Obwohl mir die neuen Charaktere durchaus gut gefallen wurmt mich etwas. Ich musste nicht lang überlegen, an welchen Charakter mich Marie Akikawa erinnert. Relativ schnell kam ich auf die etwas ältere Eriko Fukada (oder auch Fukaeri) aus Murakamis 1Q84. Insgesamt agiert Marie freundlicher und weniger wirr, in ihren Zügen ähneln sich beide Mädchen aber sehr. Ein wenig zu sehr? Noch immer bin ich mir da nicht so ganz sicher. Einer der mindestens drei Gründe, wieso ich diese Rezension in zwei Teile aufteile. Obwohl Murakami es liebt, ja, auch dies ist ein Merkmal seiner Schreibkunst, mit wiederkehrenden Themen und Stilmittel (Musik, Frauen, Essen, Surrealismus und skurrile Charaktere) zu spielen, so komme ich nicht umhin, Marie als eine seiner weniger kreativen Schöpfungen zu bezeichnen. Wer Fukaeri aus 1Q84 kennt, der wird ein wenig Eigenständigkeit bei Marie vermissen. Umgekehrt funktioniert es vermutlich genau so. Wer erst durch den Commendatore auf 1Q84 aufmerksam wird, der wird bei Fukaeri wohl ein ähnliches Déjà-vu empfinden.

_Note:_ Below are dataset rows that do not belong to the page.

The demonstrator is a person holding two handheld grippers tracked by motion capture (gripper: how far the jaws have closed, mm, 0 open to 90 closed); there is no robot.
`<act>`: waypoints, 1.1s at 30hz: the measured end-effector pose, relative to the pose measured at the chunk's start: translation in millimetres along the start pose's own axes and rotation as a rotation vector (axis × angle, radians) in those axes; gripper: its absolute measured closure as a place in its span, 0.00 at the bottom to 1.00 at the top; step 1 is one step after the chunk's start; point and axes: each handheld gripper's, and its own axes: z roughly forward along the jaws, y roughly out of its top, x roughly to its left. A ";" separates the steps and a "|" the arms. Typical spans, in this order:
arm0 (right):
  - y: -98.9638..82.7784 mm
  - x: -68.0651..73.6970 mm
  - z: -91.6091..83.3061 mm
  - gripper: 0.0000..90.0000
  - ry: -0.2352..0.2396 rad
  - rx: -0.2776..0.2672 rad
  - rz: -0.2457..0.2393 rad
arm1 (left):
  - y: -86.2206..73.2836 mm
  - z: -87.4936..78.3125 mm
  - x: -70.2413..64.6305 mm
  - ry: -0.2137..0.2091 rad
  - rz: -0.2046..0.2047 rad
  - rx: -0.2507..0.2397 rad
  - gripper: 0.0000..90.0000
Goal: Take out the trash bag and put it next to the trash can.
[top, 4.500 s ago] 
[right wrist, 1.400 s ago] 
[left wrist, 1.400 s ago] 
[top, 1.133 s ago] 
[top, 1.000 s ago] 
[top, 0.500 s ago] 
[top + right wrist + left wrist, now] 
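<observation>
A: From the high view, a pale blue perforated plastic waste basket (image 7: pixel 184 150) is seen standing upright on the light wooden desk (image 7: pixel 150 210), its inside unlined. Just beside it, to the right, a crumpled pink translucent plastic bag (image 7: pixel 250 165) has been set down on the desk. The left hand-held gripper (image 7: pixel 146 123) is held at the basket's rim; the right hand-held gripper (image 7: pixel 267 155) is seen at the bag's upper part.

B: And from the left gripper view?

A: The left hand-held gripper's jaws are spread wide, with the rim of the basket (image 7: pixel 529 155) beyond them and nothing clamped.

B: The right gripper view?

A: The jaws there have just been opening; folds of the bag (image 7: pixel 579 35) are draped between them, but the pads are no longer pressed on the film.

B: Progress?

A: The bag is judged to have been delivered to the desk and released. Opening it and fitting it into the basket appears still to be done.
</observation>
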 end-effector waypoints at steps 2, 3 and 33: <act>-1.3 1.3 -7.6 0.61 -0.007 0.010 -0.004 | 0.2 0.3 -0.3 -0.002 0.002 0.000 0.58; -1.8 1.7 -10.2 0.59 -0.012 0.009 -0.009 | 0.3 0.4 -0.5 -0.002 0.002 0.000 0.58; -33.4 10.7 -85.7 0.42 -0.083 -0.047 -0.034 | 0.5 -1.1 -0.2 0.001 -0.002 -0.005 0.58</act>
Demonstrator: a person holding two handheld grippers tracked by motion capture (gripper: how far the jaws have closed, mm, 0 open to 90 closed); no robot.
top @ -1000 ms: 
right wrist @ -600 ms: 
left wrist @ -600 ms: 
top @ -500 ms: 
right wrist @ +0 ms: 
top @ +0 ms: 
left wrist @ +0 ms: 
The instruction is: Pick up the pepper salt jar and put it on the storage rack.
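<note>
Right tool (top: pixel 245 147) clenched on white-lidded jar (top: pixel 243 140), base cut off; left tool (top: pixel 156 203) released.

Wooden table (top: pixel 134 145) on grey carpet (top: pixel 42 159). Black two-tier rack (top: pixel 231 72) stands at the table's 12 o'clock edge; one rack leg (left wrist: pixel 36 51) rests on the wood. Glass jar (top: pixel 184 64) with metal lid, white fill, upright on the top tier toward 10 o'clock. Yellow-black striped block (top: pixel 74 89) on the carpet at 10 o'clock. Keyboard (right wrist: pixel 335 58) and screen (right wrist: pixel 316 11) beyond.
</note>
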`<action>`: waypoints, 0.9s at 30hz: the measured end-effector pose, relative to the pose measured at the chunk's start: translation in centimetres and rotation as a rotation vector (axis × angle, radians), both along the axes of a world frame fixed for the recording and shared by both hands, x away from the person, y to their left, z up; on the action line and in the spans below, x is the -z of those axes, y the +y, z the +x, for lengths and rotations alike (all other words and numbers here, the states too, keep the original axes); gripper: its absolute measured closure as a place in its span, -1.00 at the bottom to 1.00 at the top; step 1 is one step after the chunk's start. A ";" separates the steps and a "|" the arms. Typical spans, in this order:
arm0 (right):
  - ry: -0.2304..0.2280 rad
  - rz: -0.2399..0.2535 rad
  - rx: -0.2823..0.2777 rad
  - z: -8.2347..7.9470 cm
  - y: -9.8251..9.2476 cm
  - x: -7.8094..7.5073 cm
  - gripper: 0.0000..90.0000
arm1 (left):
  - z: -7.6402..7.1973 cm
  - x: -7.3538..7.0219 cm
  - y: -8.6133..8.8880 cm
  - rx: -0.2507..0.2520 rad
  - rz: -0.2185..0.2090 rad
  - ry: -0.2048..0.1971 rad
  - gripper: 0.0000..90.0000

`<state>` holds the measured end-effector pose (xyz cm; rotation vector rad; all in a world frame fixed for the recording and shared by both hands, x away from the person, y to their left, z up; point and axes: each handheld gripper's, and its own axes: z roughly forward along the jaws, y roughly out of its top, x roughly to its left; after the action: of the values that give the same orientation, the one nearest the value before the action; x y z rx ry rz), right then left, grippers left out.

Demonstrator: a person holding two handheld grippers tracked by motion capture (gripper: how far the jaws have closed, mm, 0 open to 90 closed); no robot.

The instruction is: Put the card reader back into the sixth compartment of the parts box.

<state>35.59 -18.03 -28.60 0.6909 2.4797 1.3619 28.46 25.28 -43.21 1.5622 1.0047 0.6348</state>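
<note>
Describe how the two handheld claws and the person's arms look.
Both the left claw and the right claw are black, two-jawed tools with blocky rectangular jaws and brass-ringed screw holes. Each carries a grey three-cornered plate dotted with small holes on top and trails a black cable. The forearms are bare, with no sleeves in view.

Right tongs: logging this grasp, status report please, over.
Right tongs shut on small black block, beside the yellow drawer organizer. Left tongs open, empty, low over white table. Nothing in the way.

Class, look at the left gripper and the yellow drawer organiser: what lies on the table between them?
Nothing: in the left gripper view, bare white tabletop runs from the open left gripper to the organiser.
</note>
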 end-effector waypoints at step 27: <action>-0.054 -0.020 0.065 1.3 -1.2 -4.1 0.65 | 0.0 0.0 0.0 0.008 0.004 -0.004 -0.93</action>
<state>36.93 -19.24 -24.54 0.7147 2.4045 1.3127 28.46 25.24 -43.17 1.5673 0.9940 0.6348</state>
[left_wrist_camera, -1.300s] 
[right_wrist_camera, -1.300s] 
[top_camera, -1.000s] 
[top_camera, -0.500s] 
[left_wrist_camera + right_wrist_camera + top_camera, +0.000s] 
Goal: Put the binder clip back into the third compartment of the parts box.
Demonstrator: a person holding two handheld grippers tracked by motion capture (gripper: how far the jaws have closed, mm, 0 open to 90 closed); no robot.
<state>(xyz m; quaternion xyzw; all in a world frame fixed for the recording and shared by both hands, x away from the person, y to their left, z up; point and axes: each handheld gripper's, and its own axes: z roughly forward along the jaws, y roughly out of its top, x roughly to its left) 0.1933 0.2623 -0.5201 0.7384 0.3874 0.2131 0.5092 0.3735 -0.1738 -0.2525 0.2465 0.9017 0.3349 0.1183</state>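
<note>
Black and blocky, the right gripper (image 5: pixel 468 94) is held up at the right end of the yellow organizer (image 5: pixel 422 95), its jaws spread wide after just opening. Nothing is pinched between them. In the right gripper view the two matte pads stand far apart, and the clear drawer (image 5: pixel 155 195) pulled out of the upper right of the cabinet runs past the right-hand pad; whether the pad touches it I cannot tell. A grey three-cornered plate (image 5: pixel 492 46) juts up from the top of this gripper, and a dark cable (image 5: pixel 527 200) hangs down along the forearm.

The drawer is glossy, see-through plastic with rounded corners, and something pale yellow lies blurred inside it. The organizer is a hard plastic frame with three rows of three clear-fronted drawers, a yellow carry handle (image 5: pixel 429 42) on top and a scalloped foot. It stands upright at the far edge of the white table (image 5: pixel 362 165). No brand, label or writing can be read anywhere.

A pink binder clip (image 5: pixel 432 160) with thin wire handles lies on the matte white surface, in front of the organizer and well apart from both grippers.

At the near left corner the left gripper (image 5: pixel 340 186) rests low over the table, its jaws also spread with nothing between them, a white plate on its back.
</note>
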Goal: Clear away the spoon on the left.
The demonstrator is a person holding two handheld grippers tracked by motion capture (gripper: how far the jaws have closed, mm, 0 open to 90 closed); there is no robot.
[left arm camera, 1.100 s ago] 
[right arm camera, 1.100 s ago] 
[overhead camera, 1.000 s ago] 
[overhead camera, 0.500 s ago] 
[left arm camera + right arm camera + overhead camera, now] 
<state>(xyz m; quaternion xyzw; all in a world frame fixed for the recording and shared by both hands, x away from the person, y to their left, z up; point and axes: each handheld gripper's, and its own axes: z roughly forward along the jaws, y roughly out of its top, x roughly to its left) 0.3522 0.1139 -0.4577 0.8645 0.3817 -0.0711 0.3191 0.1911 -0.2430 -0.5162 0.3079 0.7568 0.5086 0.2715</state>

Abgesehen davon bleibt Band 2 eine ziemlich unberechenbare Angelegenheit. Der Band ist zwar eine klassische Weiterführung des ersten Teils, aber Murakami führt seine Leser diesmal wesentlich tiefer in den Kaninchenbau. Was die Protagonisten dieser Geschichte dort erleben werden, darauf werde ich im nächsten Teil meiner Besprechung eingehen. Es gibt einige Passagen, die ich davor gerne noch einmal lesen und genauer unter die Lupe nehmen möchte. Band 2 des Commendatore agiert auf vielen Schichten verschiedener Realitäten und ich habe aktuell meine Freude daran, noch ein wenig weiter darüber zu philosophieren. Man wird mein Resümee also hier schon ungefähr erahnen können. Bereits jetzt steht fest, "Die Ermordung des Commendatore" wird wohl einer der außergewöhnlichsten Beiträge aus der Literatur in diesem Jahr für mich sein.